> _Problem description_: All the data should be printed again exactly as written.

++++++

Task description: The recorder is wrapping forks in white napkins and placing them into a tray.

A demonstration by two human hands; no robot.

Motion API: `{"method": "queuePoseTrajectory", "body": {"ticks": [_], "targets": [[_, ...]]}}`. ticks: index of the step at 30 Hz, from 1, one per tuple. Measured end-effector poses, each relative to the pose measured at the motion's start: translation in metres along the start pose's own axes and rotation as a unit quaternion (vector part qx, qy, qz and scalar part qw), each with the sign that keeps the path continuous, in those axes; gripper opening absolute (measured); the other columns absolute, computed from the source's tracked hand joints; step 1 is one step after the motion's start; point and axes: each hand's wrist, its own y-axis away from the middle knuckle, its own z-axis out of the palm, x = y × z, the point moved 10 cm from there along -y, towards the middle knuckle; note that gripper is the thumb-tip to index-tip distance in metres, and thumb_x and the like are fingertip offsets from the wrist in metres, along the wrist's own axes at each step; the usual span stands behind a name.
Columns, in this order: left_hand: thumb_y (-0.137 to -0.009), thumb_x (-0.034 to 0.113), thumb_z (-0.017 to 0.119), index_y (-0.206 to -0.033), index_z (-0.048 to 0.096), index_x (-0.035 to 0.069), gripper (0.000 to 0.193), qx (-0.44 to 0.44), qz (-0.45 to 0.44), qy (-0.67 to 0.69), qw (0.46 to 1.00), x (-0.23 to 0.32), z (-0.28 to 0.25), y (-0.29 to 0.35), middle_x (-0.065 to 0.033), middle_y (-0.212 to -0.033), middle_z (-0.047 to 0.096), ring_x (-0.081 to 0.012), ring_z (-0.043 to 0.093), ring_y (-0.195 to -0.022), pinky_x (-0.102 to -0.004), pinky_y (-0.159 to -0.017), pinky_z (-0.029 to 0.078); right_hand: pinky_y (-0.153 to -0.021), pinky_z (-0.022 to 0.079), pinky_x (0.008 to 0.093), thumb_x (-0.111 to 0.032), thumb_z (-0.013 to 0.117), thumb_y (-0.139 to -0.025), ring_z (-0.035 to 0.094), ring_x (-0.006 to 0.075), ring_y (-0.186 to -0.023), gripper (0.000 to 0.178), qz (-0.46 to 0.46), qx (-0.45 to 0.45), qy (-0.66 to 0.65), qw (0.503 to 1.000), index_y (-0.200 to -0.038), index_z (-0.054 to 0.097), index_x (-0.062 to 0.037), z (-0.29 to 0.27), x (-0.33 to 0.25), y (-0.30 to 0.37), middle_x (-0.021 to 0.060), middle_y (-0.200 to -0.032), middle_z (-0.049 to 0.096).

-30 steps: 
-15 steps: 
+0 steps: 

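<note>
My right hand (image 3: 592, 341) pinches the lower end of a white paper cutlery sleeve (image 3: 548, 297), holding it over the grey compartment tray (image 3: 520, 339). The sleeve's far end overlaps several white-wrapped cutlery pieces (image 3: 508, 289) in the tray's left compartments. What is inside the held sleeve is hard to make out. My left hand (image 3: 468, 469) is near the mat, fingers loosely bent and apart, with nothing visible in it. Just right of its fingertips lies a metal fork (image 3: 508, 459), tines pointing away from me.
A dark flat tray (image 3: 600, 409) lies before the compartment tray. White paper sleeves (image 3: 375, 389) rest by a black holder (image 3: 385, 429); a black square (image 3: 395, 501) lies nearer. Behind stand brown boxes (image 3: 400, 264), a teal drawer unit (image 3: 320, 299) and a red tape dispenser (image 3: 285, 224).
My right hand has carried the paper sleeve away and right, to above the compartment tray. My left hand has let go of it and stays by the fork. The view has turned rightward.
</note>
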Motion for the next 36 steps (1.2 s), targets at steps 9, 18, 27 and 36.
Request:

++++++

> _Finished task_:
Task description: The recorder is wrapping forks in white napkins and placing them into a tray.

A demonstration by two human hands; no robot.

Motion API: `{"method": "queuePoseTrajectory", "body": {"ticks": [_], "targets": [[_, ...]]}}`. ticks: index of the step at 30 Hz, from 1, one per tuple. Measured end-effector poses, each relative to the pose measured at the motion's start: translation in metres along the start pose's own axes and rotation as a unit quaternion (vector part qx, qy, qz and scalar part qw), each with the sign that keeps the path continuous, in those axes; gripper opening absolute (measured); the other columns absolute, computed from the source's tracked hand joints; step 1 is one step after the motion's start; point and axes: each hand's wrist, its own y-axis away from the middle knuckle, its own z-axis out of the palm, x = y × z, the point moved 10 cm from there along -y, towards the middle knuckle; note that gripper is the thumb-tip to index-tip distance in metres, and thumb_x and the like are fingertip offsets from the wrist in metres, along the wrist's own axes at each step; the usual span stands behind a name.
Columns, in this order: left_hand: thumb_y (-0.137 to -0.009), thumb_x (-0.034 to 0.113), thumb_z (-0.017 to 0.119), index_y (-0.206 to -0.033), index_z (-0.048 to 0.096), index_x (-0.035 to 0.069), gripper (0.000 to 0.193), qx (-0.44 to 0.44), qz (-0.45 to 0.44), qy (-0.67 to 0.69), qw (0.46 to 1.00), x (-0.23 to 0.32), z (-0.28 to 0.25), y (-0.29 to 0.35), middle_x (-0.065 to 0.033), middle_y (-0.212 to -0.033), middle_z (-0.047 to 0.096), ring_x (-0.081 to 0.012), ring_z (-0.043 to 0.093), ring_y (-0.195 to -0.022), pinky_x (-0.102 to -0.004), pinky_y (-0.159 to -0.017), pinky_z (-0.029 to 0.078); right_hand: pinky_y (-0.153 to -0.021), pinky_z (-0.022 to 0.079), pinky_x (0.008 to 0.093), thumb_x (-0.111 to 0.032), thumb_z (-0.013 to 0.117), thumb_y (-0.139 to -0.025), ring_z (-0.035 to 0.094), ring_x (-0.006 to 0.075), ring_y (-0.186 to -0.023), gripper (0.000 to 0.178), qz (-0.46 to 0.46), qx (-0.45 to 0.45), qy (-0.66 to 0.65), qw (0.503 to 1.000), index_y (-0.200 to -0.038), index_z (-0.054 to 0.097), index_x (-0.062 to 0.037), z (-0.29 to 0.27), x (-0.33 to 0.25), y (-0.30 to 0.37), middle_x (-0.021 to 0.060), middle_y (-0.200 to -0.032), middle_z (-0.049 to 0.096).

-30 steps: 
-15 steps: 
+0 steps: 

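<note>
My right hand (image 3: 592, 341) pinches the lower end of a white paper cutlery sleeve (image 3: 548, 297), holding it over the grey compartment tray (image 3: 520, 339). The sleeve's far end overlaps several white-wrapped cutlery pieces (image 3: 508, 289) in the tray's left compartments. What is inside the held sleeve is hard to make out. My left hand (image 3: 468, 469) is near the mat, fingers loosely bent and apart, with nothing visible in it. Just right of its fingertips lies a metal fork (image 3: 508, 459), tines pointing away from me.
A dark flat tray (image 3: 600, 409) lies before the compartment tray. White paper sleeves (image 3: 375, 389) rest by a black holder (image 3: 385, 429); a black square (image 3: 395, 501) lies nearer. Behind stand brown boxes (image 3: 400, 264), a teal drawer unit (image 3: 320, 299) and a red tape dispenser (image 3: 285, 224).
My right hand has carried the paper sleeve away and right, to above the compartment tray. My left hand has let go of it and stays by the fork. The view has turned rightward.
</note>
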Motion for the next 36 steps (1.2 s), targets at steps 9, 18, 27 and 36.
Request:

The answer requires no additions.